▶ EXERCISE DIRECTIONS
Take the data below. Output it exactly from its first line through the line containing "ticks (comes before".

▶ THE DATA
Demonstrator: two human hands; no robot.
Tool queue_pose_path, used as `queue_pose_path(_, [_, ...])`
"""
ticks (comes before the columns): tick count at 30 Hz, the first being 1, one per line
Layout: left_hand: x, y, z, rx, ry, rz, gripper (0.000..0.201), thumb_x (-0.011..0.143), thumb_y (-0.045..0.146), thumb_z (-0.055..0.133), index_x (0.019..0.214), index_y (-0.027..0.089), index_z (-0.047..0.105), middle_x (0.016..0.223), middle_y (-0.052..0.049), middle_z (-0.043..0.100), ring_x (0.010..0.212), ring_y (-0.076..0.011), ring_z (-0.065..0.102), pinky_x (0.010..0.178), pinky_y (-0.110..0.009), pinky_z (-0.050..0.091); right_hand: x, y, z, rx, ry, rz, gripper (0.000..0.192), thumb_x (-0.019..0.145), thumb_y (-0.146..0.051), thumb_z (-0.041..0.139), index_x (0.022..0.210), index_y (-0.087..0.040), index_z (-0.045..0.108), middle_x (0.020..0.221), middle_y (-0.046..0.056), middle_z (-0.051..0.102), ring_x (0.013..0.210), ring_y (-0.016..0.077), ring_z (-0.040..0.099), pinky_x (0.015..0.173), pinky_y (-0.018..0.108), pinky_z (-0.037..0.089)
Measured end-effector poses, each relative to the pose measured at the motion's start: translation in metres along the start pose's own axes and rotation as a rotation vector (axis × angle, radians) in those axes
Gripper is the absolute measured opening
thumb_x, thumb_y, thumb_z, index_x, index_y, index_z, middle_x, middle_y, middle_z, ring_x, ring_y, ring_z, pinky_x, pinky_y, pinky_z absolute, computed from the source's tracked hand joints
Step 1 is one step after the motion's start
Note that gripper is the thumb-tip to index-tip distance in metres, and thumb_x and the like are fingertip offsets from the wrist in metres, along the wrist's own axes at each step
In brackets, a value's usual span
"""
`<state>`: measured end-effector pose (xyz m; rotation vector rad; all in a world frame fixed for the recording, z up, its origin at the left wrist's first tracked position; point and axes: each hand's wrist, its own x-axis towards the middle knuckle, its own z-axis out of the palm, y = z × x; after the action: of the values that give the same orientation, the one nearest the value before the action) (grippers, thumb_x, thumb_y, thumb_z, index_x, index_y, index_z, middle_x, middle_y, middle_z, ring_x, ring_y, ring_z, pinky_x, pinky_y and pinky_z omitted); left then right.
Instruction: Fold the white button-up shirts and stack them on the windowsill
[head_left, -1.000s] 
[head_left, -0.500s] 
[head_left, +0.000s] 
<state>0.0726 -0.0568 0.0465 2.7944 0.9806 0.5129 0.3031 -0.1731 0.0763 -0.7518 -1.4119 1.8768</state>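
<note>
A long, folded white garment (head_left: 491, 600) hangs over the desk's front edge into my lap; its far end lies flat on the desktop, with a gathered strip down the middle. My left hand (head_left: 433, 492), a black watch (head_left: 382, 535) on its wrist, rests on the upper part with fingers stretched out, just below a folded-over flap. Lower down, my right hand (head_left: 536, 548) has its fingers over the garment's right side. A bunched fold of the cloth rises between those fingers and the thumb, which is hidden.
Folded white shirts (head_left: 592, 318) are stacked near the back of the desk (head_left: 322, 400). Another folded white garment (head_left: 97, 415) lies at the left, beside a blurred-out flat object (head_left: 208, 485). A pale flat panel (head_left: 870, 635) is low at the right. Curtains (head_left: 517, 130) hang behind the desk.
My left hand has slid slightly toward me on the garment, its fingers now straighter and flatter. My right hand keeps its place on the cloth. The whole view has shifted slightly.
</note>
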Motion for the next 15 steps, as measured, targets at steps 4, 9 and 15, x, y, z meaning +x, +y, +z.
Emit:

▶ SOLUTION TO THIS PROBLEM
Demonstrator: two human hands; no robot.
Tool queue_pose_path, used as `queue_pose_path(_, [_, ...])`
"""
ticks (comes before the columns): tick count at 30 Hz, the first being 1, one per line

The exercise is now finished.